#### [Data section]

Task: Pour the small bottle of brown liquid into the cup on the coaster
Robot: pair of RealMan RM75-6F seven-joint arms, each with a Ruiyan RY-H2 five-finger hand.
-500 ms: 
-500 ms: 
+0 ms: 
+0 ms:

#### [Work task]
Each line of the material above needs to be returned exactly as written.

#### [Response]
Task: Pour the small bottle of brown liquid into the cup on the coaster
Robot: pair of RealMan RM75-6F seven-joint arms, each with a Ruiyan RY-H2 five-finger hand.
-500 ms: 
-500 ms: 
+0 ms: 
+0 ms:

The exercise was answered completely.